Give the whole listing again, exactly as written.
::: SOURCE DATA
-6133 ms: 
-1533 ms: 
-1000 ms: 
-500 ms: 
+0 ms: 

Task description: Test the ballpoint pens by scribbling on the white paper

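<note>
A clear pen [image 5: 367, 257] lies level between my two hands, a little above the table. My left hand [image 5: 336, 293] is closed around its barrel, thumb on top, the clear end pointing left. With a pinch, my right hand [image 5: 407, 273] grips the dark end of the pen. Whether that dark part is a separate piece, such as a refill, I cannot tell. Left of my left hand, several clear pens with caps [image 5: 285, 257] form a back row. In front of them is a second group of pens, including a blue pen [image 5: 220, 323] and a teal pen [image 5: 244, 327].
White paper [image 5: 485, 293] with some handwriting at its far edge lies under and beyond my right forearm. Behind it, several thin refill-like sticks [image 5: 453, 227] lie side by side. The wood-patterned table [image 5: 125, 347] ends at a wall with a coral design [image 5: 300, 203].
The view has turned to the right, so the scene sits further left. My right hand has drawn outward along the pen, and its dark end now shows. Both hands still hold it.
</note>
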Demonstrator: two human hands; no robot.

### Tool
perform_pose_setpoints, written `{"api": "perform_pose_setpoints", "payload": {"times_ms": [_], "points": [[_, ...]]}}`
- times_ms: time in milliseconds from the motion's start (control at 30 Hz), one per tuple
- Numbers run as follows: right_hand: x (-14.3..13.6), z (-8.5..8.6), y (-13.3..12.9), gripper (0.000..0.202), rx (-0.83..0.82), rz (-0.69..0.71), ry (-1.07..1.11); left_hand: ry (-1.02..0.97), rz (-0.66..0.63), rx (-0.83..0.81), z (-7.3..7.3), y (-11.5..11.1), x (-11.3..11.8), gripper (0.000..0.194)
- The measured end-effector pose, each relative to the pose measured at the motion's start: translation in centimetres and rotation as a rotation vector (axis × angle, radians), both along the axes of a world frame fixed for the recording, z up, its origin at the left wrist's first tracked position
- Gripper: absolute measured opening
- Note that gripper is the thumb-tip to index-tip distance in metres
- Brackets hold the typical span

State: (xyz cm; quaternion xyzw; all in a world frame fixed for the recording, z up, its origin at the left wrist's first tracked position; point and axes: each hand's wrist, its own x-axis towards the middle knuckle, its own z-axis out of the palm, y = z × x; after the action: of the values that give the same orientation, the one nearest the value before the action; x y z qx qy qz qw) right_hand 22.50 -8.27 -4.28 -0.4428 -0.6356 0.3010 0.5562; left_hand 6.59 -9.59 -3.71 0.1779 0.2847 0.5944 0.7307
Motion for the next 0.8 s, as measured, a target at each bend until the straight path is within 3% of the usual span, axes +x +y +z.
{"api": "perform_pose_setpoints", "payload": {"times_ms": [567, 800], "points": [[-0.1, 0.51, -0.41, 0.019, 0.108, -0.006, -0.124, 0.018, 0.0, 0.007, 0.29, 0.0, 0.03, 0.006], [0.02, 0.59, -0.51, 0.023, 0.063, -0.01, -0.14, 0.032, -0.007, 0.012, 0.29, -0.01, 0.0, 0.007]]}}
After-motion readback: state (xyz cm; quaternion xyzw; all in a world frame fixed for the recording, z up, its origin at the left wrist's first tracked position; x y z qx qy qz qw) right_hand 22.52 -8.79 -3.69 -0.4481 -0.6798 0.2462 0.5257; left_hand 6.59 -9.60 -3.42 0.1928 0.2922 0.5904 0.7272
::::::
▶ SOLUTION BELOW
-6133 ms: 
-1533 ms: 
-1000 ms: 
-500 ms: 
+0 ms: 

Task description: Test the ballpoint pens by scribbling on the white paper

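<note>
A clear pen [image 5: 367, 257] lies level between my two hands, a little above the table. My left hand [image 5: 336, 293] is closed around its barrel, thumb on top, the clear end pointing left. With a pinch, my right hand [image 5: 407, 273] grips the dark end of the pen. Whether that dark part is a separate piece, such as a refill, I cannot tell. Left of my left hand, several clear pens with caps [image 5: 285, 257] form a back row. In front of them is a second group of pens, including a blue pen [image 5: 220, 323] and a teal pen [image 5: 244, 327].
White paper [image 5: 485, 293] with some handwriting at its far edge lies under and beyond my right forearm. Behind it, several thin refill-like sticks [image 5: 453, 227] lie side by side. The wood-patterned table [image 5: 125, 347] ends at a wall with a coral design [image 5: 300, 203].
The view has turned to the right, so the scene sits further left. My right hand has drawn outward along the pen, and its dark end now shows. Both hands still hold it.
</note>
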Demonstrator: two human hands; no robot.

### Tool
perform_pose_setpoints, written `{"api": "perform_pose_setpoints", "payload": {"times_ms": [_], "points": [[_, ...]]}}`
- times_ms: time in milliseconds from the motion's start (control at 30 Hz), one per tuple
- Numbers run as follows: right_hand: x (-14.3..13.6), z (-8.5..8.6), y (-13.3..12.9), gripper (0.000..0.202), rx (-0.83..0.82), rz (-0.69..0.71), ry (-1.07..1.11); left_hand: ry (-1.02..0.97), rz (-0.66..0.63), rx (-0.83..0.81), z (-7.3..7.3), y (-11.5..11.1), x (-11.3..11.8), gripper (0.000..0.194)
- The measured end-effector pose, each relative to the pose measured at the motion's start: translation in centimetres and rotation as a rotation vector (axis × angle, radians), both along the axes of a world frame fixed for the recording, z up, its origin at the left wrist's first tracked position
- Gripper: absolute measured opening
- Note that gripper is the thumb-tip to index-tip distance in metres
- Brackets hold the typical span

State: (xyz cm; quaternion xyzw; all in a world frame fixed for the recording, z up, its origin at the left wrist's first tracked position; point and axes: each hand's wrist, its own x-axis towards the middle knuckle, its own z-axis out of the palm, y = z × x; after the action: of the values that give the same orientation, the one nearest the value before the action; x y z qx qy qz qw) right_hand 22.50 -8.27 -4.28 -0.4428 -0.6356 0.3010 0.5562; left_hand 6.59 -9.59 -3.71 0.1779 0.2847 0.5944 0.7307
Motion for the next 0.8 s, as measured, a target at each bend until the straight path is within 3% of the usual span, axes +x +y +z.
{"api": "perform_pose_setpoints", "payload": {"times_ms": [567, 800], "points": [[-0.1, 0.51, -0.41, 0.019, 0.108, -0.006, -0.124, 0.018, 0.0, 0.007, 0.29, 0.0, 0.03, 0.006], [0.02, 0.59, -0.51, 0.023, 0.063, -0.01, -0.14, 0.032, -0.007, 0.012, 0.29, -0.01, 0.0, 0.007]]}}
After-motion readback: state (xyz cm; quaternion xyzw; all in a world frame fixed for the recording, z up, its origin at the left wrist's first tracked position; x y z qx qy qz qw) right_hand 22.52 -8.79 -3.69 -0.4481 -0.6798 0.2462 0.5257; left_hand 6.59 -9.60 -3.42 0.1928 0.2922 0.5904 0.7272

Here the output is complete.